---
name: international-conference-on-software-engineering
description: Use when targeting International Conference on Software Engineering (ICSE) or deciding whether a computer-science manuscript fits this venue. Encodes conference fit, framing, evidence bar, submission-cycle checks, rebuttal posture, and desk-reject risks for software engineering flagship.
---

# International Conference on Software Engineering (ICSE)

## Conference positioning

International Conference on Software Engineering (ICSE) is a top computer-science conference venue for software engineering methods, tools, empirical SE, testing, maintenance, requirements, and developer productivity. It rewards an SE paper with clear contribution type, rigorous empirical design, and tool or theory relevance. Treat this skill as a **fit / venue-selection / re-framing** tool for conference submission strategy, not as a substitute for the current year's CFP, author kit, ethics policy, or submission portal.
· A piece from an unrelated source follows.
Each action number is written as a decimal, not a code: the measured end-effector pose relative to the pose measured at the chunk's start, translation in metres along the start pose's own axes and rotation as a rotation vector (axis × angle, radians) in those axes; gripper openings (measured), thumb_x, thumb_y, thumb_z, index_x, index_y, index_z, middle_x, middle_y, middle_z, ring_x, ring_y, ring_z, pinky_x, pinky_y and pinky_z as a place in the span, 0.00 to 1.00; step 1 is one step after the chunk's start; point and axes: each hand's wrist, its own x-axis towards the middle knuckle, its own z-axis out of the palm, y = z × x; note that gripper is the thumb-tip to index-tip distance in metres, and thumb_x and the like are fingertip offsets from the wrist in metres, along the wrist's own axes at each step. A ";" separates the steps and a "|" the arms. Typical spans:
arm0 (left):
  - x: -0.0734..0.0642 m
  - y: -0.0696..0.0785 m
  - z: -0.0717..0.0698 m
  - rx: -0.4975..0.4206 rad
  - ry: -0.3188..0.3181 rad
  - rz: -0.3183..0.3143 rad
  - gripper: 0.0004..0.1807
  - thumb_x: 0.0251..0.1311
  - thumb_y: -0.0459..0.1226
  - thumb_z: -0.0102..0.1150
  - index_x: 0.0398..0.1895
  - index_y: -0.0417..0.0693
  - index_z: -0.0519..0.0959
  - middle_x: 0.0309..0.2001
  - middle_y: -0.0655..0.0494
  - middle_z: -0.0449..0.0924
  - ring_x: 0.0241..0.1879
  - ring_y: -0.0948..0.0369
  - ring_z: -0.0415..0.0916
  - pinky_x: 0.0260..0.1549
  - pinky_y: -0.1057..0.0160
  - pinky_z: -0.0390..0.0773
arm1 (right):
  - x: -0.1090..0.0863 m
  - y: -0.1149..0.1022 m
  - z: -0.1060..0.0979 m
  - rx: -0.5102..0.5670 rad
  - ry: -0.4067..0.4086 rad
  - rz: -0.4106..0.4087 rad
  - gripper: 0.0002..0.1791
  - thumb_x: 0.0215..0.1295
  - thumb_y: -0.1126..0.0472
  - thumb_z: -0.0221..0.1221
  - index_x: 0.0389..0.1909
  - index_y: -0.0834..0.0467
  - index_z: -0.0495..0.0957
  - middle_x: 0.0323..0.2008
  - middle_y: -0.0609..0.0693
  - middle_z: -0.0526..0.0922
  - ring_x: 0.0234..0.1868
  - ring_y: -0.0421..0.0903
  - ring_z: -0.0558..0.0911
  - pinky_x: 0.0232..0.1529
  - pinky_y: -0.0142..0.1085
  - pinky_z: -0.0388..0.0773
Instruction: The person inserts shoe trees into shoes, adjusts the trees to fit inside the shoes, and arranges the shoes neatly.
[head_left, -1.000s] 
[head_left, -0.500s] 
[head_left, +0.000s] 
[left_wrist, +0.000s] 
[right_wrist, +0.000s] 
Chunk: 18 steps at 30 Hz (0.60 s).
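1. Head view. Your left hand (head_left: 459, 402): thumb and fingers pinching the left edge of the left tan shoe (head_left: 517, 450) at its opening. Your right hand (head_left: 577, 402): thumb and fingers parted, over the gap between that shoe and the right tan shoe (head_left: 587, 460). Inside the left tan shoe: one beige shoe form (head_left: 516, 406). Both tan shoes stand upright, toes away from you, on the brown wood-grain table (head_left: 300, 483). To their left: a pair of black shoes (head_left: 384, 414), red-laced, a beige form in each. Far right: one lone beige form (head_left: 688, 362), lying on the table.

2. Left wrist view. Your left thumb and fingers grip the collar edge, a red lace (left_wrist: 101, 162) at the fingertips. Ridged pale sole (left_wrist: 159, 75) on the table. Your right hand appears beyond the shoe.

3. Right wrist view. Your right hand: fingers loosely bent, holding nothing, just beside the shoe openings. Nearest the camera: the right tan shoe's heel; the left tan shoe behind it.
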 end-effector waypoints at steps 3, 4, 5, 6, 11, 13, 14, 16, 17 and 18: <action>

Because CS conferences change deadlines, templates, page limits, review workflow, artifact rules, AI-use policy, and rebuttal formats every cycle, always verify the live official instructions before making a submission-ready recommendation. Start from the official source anchor recorded for this venue in `../../resources/conference-roster.md` and `../../resources/official-source-map.md`.

## When to trigger

- The author names ICSE / International Conference on Software Engineering as the target venue.
- A manuscript in software engineering methods needs a conference-fit read before being formatted or submitted.
- The paper must be re-framed from journal style or arXiv style into a selective CS conference narrative.
- The author needs an evidence-gap, anonymity, artifact, rebuttal, or re-routing diagnosis for this venue.

## Scope & topic fit

- Core fit: software engineering methods, tools, empirical SE, testing, maintenance, requirements, and developer productivity.
- Best submissions make a precise contribution type visible: algorithm, theorem, system, dataset, benchmark, empirical finding, design artifact, tool, or socio-technical analysis.
- The paper should explain why the result matters to ICSE's reviewers, not just why it is interesting to the authors' lab or product context.
- Position related work against the most recent conference-cycle papers in this venue and its closest siblings; stale comparisons are a common early-review weakness.
- If the contribution is interdisciplinary, state which part is CS research and which part is domain evidence.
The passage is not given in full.